▸ **TASK DETAILS**: Scan the entries for "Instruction". Every line that holds it is to be copied.
RECORDS TO PROCESS Block Start
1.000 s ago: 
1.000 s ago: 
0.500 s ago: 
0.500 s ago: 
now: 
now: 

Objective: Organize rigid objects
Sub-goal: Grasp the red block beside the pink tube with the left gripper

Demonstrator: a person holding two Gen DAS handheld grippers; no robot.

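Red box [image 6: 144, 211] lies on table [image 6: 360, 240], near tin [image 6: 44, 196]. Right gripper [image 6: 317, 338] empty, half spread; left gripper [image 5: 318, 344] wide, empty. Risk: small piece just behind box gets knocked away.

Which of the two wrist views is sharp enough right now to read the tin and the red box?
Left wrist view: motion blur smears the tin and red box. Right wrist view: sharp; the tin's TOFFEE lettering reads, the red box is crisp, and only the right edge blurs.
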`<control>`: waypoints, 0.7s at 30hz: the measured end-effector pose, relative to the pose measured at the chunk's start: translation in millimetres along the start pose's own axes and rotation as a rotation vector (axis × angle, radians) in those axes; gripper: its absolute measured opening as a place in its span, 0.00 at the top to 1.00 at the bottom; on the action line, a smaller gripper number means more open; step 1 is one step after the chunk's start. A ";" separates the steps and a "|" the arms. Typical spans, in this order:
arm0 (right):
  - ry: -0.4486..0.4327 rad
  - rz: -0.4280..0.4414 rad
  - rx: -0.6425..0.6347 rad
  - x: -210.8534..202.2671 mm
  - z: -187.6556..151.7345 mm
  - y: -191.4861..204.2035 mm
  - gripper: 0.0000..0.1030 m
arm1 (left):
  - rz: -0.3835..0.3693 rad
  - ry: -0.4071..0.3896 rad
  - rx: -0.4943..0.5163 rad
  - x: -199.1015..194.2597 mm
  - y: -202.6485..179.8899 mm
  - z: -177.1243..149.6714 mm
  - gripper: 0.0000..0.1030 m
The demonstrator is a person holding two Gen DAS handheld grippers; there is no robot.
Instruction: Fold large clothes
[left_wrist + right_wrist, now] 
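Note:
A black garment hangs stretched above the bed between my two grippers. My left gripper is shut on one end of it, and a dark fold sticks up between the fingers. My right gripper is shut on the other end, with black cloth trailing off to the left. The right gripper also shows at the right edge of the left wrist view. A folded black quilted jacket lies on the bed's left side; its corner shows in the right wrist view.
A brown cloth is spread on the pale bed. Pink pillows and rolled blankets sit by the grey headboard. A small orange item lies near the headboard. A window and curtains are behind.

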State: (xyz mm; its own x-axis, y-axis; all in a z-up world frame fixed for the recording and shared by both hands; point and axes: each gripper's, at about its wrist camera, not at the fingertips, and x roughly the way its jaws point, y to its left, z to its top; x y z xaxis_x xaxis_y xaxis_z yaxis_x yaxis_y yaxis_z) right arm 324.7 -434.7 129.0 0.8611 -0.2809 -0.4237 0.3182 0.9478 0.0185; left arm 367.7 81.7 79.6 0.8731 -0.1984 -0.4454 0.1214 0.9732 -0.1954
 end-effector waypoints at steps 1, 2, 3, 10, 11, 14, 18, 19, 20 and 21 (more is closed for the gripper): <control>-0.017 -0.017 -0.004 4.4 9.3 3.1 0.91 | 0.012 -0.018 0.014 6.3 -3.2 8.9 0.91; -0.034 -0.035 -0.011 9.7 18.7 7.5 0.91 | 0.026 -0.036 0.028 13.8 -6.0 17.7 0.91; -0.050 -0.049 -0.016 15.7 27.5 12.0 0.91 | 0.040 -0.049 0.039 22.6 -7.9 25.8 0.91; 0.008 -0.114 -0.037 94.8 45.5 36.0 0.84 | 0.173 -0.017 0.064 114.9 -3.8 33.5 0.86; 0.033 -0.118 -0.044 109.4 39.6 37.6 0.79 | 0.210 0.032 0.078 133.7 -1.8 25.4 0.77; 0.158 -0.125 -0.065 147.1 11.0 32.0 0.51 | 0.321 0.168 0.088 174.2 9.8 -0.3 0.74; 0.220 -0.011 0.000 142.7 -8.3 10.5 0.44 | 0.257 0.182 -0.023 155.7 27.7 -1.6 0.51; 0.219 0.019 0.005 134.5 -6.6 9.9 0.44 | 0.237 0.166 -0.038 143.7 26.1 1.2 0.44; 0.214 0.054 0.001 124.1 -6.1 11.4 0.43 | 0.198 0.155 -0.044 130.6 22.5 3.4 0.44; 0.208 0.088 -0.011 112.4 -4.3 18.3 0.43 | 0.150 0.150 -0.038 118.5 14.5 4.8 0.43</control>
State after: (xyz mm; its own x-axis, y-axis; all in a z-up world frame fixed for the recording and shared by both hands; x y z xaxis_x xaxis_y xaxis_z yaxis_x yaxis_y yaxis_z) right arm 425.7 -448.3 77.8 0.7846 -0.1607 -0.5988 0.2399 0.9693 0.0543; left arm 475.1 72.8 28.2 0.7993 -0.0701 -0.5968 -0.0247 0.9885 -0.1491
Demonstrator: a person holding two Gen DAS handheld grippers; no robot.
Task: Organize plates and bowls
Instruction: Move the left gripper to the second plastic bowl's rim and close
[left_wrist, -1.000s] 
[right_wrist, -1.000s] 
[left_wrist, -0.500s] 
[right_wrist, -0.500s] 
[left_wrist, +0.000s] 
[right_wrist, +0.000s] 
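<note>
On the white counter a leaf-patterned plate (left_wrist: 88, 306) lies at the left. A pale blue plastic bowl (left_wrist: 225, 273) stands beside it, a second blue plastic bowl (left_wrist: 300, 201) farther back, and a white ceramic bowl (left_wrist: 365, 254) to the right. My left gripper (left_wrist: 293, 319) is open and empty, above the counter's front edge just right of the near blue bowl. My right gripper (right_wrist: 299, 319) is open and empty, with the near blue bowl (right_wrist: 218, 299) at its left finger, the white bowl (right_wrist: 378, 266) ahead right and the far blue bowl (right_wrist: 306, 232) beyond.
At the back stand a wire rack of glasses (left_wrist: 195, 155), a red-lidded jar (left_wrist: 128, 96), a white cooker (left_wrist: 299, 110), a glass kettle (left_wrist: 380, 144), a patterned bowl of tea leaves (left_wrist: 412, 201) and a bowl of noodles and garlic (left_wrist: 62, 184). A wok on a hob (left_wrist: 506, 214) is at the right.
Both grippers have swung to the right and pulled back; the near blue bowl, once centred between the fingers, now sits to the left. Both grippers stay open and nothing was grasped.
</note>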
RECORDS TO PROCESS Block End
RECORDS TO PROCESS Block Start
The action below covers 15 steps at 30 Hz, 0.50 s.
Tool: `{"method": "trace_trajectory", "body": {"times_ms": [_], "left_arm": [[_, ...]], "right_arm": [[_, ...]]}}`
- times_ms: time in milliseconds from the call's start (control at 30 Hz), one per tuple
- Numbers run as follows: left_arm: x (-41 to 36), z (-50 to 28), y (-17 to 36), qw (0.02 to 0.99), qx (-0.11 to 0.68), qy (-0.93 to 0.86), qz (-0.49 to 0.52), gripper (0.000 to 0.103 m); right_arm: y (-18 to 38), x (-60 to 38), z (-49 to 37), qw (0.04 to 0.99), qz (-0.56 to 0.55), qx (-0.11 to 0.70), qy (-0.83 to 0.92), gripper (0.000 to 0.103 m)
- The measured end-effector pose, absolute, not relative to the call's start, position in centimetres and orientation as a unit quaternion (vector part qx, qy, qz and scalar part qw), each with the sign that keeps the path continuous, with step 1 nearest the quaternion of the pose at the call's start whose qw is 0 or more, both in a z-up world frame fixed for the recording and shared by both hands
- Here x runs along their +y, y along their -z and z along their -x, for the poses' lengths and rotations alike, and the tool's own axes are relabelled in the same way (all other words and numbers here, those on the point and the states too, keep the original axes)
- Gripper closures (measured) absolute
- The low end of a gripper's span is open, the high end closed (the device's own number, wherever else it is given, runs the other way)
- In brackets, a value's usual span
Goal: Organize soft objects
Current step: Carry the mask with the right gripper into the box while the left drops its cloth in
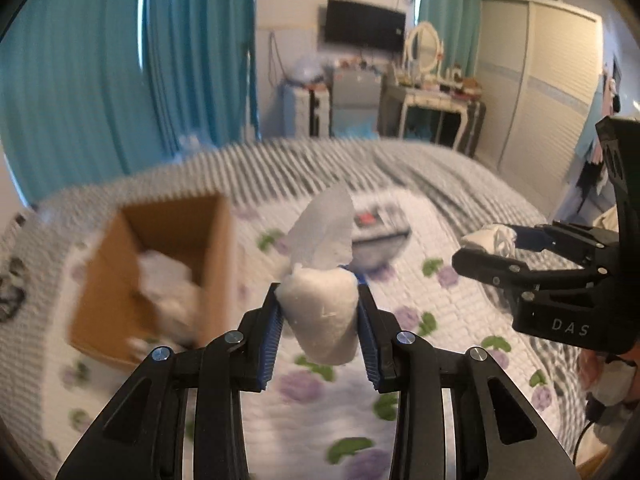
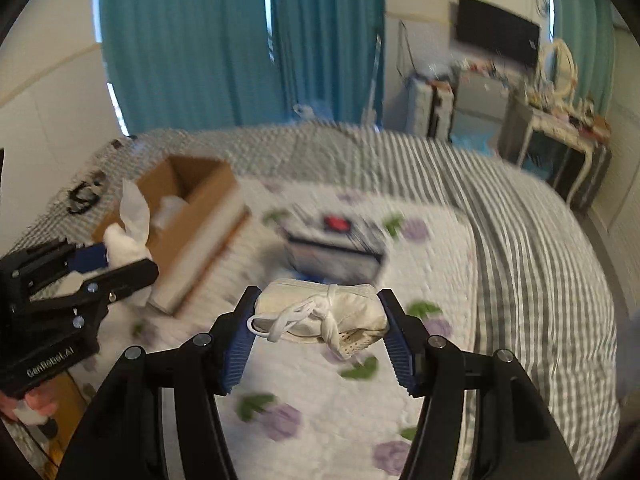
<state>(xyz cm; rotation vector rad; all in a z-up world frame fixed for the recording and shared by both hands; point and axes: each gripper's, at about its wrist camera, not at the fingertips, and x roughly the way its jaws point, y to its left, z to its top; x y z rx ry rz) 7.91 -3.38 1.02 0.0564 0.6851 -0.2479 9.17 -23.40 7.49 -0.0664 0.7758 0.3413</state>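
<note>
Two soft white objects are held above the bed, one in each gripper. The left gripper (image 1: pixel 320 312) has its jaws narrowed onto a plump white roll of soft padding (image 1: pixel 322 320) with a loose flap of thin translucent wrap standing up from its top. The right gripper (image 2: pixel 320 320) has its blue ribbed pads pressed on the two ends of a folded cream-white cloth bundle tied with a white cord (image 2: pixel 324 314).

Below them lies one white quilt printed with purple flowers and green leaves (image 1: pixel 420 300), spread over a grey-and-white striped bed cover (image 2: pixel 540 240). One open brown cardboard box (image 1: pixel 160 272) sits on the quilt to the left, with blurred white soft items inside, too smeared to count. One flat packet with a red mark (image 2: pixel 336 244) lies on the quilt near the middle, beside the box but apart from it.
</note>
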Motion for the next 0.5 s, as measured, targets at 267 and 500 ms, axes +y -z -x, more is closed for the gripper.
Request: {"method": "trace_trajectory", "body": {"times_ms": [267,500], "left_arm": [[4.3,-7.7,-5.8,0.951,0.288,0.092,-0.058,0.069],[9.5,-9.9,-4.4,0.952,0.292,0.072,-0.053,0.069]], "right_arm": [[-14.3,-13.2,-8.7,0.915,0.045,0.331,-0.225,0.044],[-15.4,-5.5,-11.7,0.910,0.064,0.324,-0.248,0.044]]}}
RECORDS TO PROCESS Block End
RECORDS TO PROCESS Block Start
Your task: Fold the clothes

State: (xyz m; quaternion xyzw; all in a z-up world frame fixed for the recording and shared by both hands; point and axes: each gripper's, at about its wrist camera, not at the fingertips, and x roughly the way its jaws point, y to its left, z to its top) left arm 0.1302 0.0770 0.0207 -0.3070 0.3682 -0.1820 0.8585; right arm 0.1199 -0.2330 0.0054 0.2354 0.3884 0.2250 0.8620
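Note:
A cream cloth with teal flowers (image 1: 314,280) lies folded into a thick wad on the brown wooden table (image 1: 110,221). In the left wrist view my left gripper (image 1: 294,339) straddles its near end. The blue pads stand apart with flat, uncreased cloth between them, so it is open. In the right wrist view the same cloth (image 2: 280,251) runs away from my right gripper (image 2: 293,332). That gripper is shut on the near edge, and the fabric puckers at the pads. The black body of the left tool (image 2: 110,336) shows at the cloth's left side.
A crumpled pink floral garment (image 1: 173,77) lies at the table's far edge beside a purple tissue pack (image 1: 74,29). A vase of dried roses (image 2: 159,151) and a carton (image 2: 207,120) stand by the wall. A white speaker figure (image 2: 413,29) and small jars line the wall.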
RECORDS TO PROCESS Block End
▸ **OUTPUT FOR THIS TASK**:
Instruction: Fold large clothes
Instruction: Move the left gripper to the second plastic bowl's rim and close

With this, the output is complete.